The lines wanted run from the first one below through the one with "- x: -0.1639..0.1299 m". Return them exactly.

Segment Start: INPUT DATA

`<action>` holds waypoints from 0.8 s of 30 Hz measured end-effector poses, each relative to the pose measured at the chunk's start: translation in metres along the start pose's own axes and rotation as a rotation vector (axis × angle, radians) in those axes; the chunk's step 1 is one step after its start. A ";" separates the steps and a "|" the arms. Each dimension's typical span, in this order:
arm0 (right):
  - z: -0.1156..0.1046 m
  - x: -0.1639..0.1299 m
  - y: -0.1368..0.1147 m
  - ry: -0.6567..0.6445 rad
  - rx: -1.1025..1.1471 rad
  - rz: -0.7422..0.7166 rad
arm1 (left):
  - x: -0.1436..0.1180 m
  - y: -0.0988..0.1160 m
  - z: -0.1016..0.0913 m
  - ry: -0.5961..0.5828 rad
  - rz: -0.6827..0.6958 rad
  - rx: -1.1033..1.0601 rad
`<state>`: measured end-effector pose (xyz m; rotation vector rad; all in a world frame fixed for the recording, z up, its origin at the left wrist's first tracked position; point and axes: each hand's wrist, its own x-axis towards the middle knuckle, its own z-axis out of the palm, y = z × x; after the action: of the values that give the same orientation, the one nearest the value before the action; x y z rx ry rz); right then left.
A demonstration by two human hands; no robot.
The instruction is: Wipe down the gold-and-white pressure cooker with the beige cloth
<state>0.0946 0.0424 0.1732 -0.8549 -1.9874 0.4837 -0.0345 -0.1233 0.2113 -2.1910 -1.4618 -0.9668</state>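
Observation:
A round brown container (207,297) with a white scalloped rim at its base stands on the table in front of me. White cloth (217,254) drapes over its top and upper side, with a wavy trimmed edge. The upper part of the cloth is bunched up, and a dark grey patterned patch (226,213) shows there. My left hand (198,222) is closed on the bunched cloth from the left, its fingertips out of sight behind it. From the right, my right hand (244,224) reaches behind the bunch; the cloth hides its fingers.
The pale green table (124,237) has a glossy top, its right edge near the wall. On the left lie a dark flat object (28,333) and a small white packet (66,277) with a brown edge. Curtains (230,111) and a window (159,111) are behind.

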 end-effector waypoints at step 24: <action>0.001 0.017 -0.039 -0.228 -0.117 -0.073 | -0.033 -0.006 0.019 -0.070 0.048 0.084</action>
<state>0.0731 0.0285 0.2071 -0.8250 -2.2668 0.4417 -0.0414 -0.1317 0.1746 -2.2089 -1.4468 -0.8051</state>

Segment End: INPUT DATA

▶ [ANSWER SECTION]
`<action>` holds waypoints from 0.8 s of 30 Hz measured end-effector poses, each relative to the pose measured at the chunk's start: translation in metres along the start pose's own axes and rotation as a rotation vector (axis × angle, radians) in those axes; the chunk's step 1 is one step after its start. A ";" separates the steps and a "|" the arms. Each dimension's typical span, in this order:
arm0 (right):
  - z: -0.1156..0.1046 m
  - x: -0.1639..0.1299 m

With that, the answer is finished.